- **Requirement**
Which lines of the entries contain the string "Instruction"? Please find them and copy them.
○ ○ ○ ○
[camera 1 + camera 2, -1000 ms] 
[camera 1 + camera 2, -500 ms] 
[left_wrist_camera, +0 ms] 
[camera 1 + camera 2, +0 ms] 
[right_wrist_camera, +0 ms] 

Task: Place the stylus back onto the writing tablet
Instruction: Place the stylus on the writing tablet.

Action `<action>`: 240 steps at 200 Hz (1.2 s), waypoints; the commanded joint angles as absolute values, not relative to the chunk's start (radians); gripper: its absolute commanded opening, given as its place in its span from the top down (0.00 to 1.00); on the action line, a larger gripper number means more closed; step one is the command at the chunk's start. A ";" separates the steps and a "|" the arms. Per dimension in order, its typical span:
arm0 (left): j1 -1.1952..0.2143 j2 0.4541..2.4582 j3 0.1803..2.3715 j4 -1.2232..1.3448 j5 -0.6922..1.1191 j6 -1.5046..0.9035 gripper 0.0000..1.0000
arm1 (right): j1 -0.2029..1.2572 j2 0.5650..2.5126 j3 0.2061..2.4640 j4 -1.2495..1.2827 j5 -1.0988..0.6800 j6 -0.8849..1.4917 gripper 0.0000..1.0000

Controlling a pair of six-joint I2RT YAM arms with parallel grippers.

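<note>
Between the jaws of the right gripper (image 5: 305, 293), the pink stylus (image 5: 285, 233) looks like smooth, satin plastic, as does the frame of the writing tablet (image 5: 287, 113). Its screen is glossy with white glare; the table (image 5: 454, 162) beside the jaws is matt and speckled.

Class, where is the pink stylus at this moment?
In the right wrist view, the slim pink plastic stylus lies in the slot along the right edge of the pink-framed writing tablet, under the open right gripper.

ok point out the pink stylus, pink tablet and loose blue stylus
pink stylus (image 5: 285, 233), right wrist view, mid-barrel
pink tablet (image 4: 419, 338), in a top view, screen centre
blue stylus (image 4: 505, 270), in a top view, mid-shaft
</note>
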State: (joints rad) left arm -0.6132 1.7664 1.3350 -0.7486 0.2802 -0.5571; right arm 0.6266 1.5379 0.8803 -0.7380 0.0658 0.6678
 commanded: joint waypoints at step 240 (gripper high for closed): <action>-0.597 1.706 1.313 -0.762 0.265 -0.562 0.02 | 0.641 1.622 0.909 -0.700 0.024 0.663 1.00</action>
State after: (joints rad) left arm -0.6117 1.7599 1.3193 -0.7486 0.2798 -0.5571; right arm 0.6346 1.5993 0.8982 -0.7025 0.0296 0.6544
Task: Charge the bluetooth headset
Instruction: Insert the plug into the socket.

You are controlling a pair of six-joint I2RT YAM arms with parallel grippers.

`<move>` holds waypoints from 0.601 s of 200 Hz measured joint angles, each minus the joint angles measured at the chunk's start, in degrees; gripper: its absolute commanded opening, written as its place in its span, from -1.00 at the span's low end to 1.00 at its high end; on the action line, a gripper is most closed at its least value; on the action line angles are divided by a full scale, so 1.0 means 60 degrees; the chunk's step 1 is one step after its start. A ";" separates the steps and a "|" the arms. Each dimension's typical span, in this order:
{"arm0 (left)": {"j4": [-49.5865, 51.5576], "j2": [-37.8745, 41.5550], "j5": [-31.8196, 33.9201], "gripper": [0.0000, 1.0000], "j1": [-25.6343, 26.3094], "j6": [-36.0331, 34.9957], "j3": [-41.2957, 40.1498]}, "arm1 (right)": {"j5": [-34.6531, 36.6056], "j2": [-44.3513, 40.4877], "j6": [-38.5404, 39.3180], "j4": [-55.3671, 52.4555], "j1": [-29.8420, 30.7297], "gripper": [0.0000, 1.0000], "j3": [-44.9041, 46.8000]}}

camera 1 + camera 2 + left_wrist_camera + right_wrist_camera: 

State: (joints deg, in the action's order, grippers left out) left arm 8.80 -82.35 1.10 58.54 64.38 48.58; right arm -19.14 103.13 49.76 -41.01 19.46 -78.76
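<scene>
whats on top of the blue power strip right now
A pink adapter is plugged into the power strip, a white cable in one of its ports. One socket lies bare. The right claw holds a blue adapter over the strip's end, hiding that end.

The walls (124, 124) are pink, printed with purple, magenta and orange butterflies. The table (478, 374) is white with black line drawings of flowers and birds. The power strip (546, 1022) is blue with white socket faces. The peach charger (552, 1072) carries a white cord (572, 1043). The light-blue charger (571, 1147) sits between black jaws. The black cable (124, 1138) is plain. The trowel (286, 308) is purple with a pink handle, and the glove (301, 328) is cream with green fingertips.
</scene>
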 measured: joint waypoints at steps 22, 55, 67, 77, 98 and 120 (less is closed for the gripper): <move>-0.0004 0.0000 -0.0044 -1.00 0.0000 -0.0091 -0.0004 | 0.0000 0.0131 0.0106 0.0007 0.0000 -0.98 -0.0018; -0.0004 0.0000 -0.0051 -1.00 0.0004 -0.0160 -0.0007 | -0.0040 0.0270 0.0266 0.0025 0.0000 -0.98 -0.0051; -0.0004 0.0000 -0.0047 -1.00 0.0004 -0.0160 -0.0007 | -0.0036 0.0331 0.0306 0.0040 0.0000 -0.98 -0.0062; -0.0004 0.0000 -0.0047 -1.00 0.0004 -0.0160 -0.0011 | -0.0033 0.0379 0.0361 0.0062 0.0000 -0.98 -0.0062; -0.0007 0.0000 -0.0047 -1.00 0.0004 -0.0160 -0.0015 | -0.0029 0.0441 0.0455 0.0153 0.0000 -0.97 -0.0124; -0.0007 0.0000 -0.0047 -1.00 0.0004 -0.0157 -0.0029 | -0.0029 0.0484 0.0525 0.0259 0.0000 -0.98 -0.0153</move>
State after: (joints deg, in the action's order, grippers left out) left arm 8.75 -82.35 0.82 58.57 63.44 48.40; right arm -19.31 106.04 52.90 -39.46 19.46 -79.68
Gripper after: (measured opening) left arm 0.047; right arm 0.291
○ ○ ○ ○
- **Exercise solution**
Instruction: Place the stylus on the writing tablet.
Instruction: Insert the plug into the socket.

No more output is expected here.